Habiendo observado mi alrededor nublado y algo difuso, acabé desvaneciéndome por completo hasta caer de boca al piso, y quedé empapado a causa del profundo charco de lágrimas y baba. Una vez en sueños, pude distinguir nuevamente el insufrible rostro del empleado, quien seguía disparando preguntas, sin dejar de esbozar –siempre- la misma mueca jocosa: “¿Los canelones van a ser servidos en una mesa redonda o en una cuadrada? ¿Bajo techo o al aire libre? ¿Los va a cortar con tenedor o con cuchara? ¿Va a utilizar anteojos durante su almuerzo? ¿Cuál es su perfume favorito? ¿Aceptaría comprar un tiempo compartido?”
- ¡Su pedido está listo, señor! –distinguí cada palabra cargada de un eco lejano, como proveniente de una caberna.
Entonces recobré la conciencia y, sin dejarme ayudar, me reincorporé tomándome del mostrador.

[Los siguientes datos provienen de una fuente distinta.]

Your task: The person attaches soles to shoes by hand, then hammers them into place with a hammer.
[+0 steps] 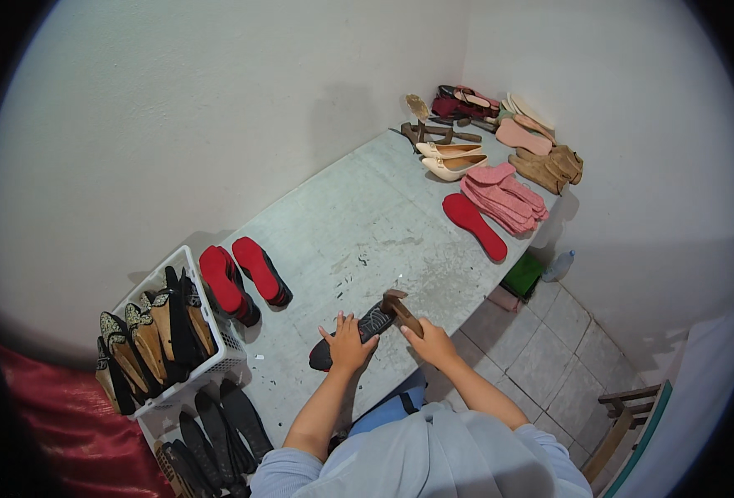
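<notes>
A black sole [374, 322] with pale line markings lies flat on the table, a red edge showing at its near-left end. My left hand [348, 344] is laid across its middle, thumb and fingers on either side, holding it against the tabletop. Part of the sole is hidden under that hand. In my right hand [436, 344] is a hammer, its wooden handle [407, 316] closed in the fingers. The metal hammer head [394, 295] is at the far end of the sole; whether it touches cannot be told.
Left stands a white basket [230, 357] of shoes, with black soles [242, 419] nearer me. Two red-topped stacks [227, 278] sit beside it. Far right are a red insole [475, 226], pink insoles [504, 195], cream shoes [452, 166] and hammers. Small scraps dot the table [325, 241].
</notes>
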`<action>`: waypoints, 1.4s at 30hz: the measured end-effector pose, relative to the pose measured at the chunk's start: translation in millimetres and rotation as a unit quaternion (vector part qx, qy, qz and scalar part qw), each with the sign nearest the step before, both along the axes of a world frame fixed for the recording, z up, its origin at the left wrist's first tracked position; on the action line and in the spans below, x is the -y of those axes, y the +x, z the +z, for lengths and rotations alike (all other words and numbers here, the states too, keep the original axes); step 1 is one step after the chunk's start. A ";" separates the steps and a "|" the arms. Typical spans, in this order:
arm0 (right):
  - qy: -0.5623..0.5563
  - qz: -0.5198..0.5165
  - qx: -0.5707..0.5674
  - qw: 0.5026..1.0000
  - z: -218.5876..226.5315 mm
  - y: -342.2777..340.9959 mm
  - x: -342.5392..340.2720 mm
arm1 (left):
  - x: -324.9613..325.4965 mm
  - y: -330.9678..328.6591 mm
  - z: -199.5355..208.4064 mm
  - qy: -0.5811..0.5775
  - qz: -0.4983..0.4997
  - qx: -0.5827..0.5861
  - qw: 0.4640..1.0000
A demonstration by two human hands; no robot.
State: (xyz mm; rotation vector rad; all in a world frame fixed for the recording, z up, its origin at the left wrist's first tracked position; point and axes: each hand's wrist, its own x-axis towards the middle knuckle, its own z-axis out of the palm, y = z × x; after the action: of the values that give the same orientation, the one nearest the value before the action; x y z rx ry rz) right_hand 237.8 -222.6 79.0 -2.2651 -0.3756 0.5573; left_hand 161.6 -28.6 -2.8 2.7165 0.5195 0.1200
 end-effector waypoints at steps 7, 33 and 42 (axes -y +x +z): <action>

Arrojé un billete de cincuenta pesos húmedo y arrugado, y me hice de los canelones, apretándolos con toda mi fuerza entre brazos y pecho. Sin pedir permiso a la veintena de personas que me rodeaba, escapé del lugar sin reparar en que la lluvia ya se había graduado a la categoría de diluvio.
            Desde aquel episodio en el local de pastas, nunca más regresé a mi casa ni a la de mi madre.  Los canelones –fieles aliados- me han acompañado por mucho tiempo a todos los lugares que visitaba, y me supieron escuchar y aconsejar. Antes de ser atendido por los médicos, solía dejarlos escondidos bajo la alfombra de la sala de espera, y cuando la sesión concluía, los recojía nuevamente con el mismo cuidado con que toma en brazos a un bebe recién nacido.
Por fortuna, nunca más volví a padecer un suceso similar. Me siento prácticamente recuperado, al punto de que en este tiempo no he tenido la necesidad de echar mano a los ejercicios del libro de Krishnamurti. A su vez, el vendedor del local viene seguido a visitarme al centro de día; ya somos buenos amigos. El personal que trabaja aquí es sumamente afectuoso y, si todo sigue en pie, pronto me darán el alta.

Mis compañeros de internación siempre bromean conmigo, y hasta me llaman cariñosamente “Canelón”. Entonces yo finjo enojarme y les contesto orgullosamente que de ser canelón, sería uno de ricota, verdura y nuez, preparado en masa de panqueque, a la bolognesa de carne picada, para ser recalentado en horno común y conservado en congelador.